A washed-out version of the sassy original
Up until the late 1990s, female characters in Korean dramas and films were rather one-dimensional, expressing either demure virtue, manic revenge or humor.
And the humorous female was usually the best friend - chubby, awkward, tomboyish and with a secret crush on the lead male who only had eyes for the pretty one.
It was a real gender stereotype nightmare.
Then came “My Sassy Girl” in 2001, where a fresh-faced Jeon Ji-hyeon played a new type of a female protagonist. She was attractive, aggressive, funny and could knock back more than three bottles of soju in one sitting.
In Korean, she’s known as a yeopgijuk geunyeo, where yeopgijuk means kooky verging on crazy. Granted, this exaggerated version of “masculinity” wrapped in the lithe, beautiful creature that is Jeon imposes its own set of stereotypes, but the film proved to be a sensation in Korea and all over Asia.

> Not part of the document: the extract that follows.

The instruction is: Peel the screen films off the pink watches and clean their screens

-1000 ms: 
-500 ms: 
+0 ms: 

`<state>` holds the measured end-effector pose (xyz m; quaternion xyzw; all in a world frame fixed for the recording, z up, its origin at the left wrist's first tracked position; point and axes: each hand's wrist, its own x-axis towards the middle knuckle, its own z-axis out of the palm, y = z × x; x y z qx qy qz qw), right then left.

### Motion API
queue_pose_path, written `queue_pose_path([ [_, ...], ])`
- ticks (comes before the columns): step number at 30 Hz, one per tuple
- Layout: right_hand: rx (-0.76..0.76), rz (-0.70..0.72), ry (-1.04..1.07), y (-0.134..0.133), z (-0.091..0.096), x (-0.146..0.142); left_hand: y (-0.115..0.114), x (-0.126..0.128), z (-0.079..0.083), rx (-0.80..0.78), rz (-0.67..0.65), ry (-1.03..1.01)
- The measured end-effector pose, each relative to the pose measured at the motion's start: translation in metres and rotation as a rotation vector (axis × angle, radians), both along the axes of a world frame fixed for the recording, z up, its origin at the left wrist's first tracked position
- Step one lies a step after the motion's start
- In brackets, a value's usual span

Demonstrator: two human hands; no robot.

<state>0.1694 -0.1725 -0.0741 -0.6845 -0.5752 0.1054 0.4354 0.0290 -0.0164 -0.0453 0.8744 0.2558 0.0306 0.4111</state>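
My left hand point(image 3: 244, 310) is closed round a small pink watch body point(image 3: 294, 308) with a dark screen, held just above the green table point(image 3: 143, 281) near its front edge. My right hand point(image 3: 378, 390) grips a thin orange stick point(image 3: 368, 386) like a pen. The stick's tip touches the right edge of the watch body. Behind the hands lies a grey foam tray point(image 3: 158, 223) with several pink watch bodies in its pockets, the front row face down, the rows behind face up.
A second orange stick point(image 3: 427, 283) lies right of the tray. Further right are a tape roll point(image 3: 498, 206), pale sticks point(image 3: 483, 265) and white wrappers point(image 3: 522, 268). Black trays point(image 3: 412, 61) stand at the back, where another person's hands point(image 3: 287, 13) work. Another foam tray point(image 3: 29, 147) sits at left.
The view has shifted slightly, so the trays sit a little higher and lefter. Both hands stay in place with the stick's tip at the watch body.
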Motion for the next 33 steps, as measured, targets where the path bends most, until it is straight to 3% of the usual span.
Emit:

In a classic “opposites attract” plot, Cha Tae-hyeon, with his puppy-dog eyes, played the mild-mannered Gyeonu.
As the third Hollywood remake of a Korean film, Yann Samuell’s direct-to-video remake of My Sassy Girl had been anticipated by the Korean media for some time. Sadly, it’s a watered-down version of the original.
There were many factors working against this remake. The cultural difference, the seven-year gap and the fact that this Hollywood version is only 90 or so minutes long while the original is over two hours result in a very strange, staccato-like viewing experience where Elisha Cuthbert’s attempt at being the “sassy girl” feels like the Diet Coke version of Jeon’s.
The cultural difference was overwhelmingly apparent in this romantic comedy, whereas a faster-paced action or horror flick might have covered up the gap better.
In both movies, the guy meets the drunk sassy girl in a subway station, where she’s about to fall off the platform. In Korea, in which male and female roles are still quite distinct and where drinking heavily is the “male” norm, Jeon’s being drunk and eventually throwing up Korean stew on an older man’s head is comedy.
But the Hollywood version is much milder: Cuthbert’s character Jordan just waves and calls Charlie (Jesse Bradford) “honey.”
The story continues as the shy boy takes the sassy girl to a motel in the Korean version and back to his dormitory in the U.S. version.
Many Koreans still live with their parents after graduation, which in part explains the over- abundance of motels especially in Seoul.
The scene where the virtually virginal Gyeonu takes the girl to a motel and then is mistaken for a rapist by the cops in the morning was comical and is one of the more memorable moments for many viewers in 2001.
However, the dormitory scene lacked this quality so important in a romantic comedy where the “that could happen to me” factor is crucial.
In the end, Hollywood’s uninspiring version of My Sassy Girl managed to turn a female character, who defined a new sort of femininity in the original movie, into a dull cliche.